Without Defined FTEs • Outcome one:
◦ Dr. Doe continues attending nine half-day clinics per week; ◦ Dr. Doe assumes or is told the new administrative role is part of the job; ◦ Dr. Doe begins working nights and weekends to satisfy all her job duties, both clinical and administrative. Dr. Doe’s job performance, personal relationships, and mental and physical health may be impacted; ◦ Dr. Doe’s compensation remains unchanged.
• Outcome two:
◦ Dr. Doe reduces her clinical effort to eight half-day clinics per week, protecting time in her schedule for the administrative work; ◦ Dr. Doe’s clinical productivity expectations are unchanged; ◦ Dr. Doe performs her administrative tasks during regular working hours; ◦ Dr. Doe misses her clinical productivity targets, and her compensation declines despite working the same number of total hours as before.
With Defined FTEs • FTE definitions (figure 5):
◦ Nine half-day clinics per week is equal to 1.0 FTE; ◦ One half-day is recognized as protected for staff meetings and trainings, and to catch up on documentation.
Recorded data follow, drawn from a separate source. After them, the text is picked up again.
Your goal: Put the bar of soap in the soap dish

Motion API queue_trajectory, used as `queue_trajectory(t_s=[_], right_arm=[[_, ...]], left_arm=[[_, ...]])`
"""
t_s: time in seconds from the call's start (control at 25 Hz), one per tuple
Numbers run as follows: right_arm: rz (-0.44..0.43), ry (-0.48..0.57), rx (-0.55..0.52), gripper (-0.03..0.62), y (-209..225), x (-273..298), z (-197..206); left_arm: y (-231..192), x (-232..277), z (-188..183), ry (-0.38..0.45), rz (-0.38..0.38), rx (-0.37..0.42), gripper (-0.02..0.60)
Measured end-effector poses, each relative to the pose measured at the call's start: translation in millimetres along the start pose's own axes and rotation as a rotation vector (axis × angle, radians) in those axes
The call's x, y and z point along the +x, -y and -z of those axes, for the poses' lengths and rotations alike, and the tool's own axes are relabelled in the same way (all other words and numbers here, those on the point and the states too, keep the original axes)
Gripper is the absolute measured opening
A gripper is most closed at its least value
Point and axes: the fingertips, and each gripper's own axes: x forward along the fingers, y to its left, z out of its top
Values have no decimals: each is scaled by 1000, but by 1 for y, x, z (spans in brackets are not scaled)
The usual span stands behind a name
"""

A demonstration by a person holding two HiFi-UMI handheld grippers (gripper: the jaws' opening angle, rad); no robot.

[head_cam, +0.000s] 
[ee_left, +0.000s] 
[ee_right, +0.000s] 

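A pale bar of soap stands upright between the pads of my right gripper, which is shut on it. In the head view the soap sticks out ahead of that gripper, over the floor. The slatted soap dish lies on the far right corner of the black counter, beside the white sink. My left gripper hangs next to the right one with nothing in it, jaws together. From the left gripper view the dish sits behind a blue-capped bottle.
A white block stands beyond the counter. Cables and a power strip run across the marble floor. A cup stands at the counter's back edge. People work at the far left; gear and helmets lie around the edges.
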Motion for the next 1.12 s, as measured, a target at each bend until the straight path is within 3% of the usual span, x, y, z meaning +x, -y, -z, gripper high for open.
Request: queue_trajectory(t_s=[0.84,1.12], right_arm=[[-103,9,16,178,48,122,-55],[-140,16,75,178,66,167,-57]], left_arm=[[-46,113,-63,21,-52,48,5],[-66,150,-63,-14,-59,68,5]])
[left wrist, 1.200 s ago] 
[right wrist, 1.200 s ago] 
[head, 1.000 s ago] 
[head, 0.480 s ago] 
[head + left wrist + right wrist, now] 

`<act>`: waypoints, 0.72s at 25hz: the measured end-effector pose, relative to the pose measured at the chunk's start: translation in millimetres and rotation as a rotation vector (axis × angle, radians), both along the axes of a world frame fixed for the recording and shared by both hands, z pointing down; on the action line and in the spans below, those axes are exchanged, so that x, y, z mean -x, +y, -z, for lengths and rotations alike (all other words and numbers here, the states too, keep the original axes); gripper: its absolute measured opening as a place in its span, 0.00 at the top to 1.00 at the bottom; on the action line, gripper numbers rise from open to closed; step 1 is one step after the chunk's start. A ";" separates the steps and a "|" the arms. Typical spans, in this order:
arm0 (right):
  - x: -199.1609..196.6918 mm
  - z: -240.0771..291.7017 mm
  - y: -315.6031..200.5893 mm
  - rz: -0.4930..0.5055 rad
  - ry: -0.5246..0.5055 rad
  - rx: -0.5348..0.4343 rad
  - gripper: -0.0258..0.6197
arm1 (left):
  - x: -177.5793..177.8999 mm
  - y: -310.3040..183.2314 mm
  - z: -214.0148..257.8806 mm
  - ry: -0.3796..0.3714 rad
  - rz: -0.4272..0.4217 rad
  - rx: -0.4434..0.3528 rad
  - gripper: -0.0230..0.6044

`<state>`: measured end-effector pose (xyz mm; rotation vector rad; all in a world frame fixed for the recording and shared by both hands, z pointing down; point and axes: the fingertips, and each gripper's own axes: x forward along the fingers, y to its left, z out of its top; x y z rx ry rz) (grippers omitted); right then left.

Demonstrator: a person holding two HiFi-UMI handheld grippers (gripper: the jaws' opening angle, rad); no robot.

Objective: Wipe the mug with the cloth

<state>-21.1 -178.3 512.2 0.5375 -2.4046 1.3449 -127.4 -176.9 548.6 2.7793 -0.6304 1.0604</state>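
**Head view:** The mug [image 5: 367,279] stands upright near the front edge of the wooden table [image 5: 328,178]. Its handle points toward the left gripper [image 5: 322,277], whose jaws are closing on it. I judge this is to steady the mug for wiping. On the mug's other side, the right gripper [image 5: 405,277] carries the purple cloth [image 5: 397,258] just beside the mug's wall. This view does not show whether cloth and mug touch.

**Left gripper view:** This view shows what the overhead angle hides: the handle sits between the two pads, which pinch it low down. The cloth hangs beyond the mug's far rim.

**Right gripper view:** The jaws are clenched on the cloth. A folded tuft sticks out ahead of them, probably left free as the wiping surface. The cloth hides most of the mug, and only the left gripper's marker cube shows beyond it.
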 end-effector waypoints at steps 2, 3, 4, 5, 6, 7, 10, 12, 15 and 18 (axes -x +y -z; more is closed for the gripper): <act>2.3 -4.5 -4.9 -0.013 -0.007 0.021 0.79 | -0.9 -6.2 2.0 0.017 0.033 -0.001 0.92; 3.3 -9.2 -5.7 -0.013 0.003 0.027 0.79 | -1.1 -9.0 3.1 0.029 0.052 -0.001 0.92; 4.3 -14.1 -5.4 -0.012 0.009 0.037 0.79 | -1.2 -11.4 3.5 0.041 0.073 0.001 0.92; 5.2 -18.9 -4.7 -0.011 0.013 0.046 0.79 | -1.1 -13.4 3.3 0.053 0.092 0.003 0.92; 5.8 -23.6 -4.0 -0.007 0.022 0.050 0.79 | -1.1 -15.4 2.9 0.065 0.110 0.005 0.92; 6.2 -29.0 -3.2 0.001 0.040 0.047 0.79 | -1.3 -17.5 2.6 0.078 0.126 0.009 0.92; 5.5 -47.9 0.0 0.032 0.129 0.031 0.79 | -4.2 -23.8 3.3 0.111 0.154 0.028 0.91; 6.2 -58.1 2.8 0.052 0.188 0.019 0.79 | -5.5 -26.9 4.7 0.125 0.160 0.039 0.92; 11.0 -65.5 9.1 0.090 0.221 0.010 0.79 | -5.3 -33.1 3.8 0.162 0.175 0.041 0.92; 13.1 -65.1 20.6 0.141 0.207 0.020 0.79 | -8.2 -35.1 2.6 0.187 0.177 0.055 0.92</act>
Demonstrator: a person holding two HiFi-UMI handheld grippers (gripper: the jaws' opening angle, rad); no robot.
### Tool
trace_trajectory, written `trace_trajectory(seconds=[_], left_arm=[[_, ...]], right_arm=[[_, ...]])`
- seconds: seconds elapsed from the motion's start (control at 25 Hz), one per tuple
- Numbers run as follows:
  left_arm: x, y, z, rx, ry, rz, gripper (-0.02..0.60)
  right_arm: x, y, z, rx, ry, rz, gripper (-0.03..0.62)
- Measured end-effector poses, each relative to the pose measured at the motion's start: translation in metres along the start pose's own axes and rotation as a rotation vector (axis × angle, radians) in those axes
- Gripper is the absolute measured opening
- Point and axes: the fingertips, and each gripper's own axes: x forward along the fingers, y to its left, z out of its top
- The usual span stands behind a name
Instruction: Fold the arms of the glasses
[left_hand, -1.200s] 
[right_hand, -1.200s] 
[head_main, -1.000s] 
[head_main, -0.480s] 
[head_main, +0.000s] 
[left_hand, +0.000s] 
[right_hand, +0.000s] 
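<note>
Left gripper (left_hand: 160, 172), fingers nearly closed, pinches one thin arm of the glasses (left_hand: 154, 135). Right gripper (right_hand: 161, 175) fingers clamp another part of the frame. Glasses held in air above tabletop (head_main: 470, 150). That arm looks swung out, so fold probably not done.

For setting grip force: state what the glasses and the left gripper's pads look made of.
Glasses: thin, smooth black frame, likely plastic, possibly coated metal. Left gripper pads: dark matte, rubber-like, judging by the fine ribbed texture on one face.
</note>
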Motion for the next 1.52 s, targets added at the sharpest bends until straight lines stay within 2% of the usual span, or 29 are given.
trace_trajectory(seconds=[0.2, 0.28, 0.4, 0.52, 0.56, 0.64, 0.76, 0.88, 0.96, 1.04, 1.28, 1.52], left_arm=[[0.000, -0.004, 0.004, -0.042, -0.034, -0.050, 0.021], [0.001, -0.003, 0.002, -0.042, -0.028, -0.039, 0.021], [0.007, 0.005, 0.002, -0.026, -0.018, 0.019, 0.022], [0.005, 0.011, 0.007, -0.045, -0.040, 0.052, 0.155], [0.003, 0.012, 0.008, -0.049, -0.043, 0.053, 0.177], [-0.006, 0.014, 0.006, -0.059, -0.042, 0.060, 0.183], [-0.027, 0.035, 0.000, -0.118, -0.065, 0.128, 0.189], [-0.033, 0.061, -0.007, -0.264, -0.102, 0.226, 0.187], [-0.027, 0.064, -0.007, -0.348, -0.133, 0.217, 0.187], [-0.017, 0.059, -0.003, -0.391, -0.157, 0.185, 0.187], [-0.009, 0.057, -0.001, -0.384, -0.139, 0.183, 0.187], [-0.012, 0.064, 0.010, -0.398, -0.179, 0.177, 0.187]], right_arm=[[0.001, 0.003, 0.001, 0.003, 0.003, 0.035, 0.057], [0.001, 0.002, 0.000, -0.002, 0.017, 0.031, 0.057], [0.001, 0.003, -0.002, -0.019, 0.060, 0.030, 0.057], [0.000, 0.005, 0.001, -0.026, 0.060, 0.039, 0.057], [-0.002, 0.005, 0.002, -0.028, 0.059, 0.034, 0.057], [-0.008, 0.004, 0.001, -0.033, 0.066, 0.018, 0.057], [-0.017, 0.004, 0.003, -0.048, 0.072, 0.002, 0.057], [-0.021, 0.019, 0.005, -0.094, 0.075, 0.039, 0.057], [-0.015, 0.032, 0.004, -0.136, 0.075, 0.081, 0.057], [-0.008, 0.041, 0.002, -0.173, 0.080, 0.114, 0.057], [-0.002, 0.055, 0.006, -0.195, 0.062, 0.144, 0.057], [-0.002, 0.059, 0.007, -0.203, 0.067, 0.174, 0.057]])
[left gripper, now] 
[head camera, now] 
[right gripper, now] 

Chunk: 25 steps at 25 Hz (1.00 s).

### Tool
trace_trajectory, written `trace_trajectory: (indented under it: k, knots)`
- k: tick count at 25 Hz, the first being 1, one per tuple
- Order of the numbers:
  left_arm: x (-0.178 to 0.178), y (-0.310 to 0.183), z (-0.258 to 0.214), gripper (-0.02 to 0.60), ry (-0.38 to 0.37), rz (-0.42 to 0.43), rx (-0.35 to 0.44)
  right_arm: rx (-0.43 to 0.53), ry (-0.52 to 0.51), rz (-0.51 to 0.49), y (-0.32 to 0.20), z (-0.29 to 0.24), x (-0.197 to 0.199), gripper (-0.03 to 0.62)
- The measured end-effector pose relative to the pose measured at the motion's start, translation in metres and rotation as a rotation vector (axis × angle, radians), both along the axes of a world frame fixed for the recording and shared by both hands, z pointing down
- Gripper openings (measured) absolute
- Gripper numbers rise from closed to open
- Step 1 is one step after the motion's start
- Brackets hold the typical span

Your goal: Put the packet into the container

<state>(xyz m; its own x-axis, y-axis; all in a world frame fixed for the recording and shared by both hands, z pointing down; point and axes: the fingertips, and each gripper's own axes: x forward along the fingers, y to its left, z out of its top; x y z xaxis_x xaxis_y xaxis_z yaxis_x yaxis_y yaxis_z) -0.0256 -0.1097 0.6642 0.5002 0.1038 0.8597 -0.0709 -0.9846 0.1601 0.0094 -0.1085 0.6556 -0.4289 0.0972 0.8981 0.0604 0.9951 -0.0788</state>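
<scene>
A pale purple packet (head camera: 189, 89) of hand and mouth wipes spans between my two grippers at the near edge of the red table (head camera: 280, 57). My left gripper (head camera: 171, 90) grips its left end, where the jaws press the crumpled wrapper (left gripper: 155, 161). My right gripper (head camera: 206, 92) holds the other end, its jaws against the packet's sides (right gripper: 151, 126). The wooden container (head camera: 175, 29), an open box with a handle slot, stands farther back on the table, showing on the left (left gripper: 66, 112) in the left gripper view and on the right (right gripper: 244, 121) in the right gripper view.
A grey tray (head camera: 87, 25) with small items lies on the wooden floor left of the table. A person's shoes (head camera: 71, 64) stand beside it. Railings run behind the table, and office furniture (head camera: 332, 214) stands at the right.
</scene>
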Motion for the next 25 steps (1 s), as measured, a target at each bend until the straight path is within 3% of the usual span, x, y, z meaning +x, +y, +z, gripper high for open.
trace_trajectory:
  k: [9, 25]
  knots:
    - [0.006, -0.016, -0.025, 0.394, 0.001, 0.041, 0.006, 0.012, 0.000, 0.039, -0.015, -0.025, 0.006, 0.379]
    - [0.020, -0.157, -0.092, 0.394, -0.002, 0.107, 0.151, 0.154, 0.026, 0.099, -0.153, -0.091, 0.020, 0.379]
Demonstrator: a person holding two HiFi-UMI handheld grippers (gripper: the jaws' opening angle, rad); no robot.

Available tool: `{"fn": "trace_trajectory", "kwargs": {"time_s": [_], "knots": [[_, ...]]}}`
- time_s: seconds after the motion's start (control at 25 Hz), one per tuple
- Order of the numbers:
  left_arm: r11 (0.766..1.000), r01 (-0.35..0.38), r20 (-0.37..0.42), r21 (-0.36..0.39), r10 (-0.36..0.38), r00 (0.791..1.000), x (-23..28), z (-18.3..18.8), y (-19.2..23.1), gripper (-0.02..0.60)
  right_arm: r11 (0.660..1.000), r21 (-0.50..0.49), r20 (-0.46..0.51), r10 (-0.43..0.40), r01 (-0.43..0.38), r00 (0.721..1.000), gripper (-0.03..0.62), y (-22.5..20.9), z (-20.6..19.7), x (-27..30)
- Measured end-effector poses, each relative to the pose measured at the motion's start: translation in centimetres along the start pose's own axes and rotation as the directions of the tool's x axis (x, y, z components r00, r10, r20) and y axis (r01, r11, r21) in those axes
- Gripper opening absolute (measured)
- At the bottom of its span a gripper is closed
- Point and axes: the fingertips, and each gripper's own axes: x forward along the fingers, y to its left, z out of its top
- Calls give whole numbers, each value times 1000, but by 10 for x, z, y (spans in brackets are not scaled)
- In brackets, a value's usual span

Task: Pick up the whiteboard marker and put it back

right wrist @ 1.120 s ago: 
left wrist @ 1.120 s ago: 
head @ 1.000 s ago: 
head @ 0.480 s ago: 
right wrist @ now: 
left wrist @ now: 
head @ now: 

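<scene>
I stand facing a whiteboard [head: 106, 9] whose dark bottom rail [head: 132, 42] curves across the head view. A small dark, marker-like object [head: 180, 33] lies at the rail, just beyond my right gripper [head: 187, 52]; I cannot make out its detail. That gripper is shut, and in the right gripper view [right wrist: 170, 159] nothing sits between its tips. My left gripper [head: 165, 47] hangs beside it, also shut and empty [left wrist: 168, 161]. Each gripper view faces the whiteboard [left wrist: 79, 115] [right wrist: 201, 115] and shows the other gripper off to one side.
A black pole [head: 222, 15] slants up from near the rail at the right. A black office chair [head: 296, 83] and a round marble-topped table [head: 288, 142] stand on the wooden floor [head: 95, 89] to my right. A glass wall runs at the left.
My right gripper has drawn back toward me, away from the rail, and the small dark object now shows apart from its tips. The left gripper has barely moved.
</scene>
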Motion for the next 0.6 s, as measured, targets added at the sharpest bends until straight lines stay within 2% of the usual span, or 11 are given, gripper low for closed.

• 2,000 administrative hours per year is equal to 1.0 FTE.
Figure_5.jpg
FIGURE 5: FTE Buildup With Definitions Adopted
• With defined FTEs, outcome one (figure 6):
◦ Dr. Doe continues to attend nine half-day clinics per week (a 1.0 FTE); ◦ Dr. Doe’s administrative effort is recognized (a 0.1 FTE); ◦ Dr. Doe is recognized and paid as a 1.1 FTE.
Figure_6.jpg
FIGURE 6: Outcome One — Revised FTE Buildup With Definitions Adopted
• With defined FTEs, outcome two (figure 7):
◦ Dr. Doe reduces her clinical effort to eight half-day clinics (0.9 FTE); ◦ Dr. Doe’s clinical productivity expectations are reduced; ◦ Dr. Doe’s administrative effort is recognized 1 (a 0.1 FTE); ◦ Dr. Doe is recognized and paid as a 1.0 FTE; ◦ Dr. Doe’s work effort is more often confined to standard working hours.
Figure_7.jpg
FIGURE 7: Outcome Two — Revised FTE Buildup With Definitions Adopted
1. Recognition of non-revenue-generating effort can come in the form of hourly or stipend-based compensation or protected time, the latter of which is most common in an academic setting and accompanied by a reduction to clinical productivity requirements and/or expectations.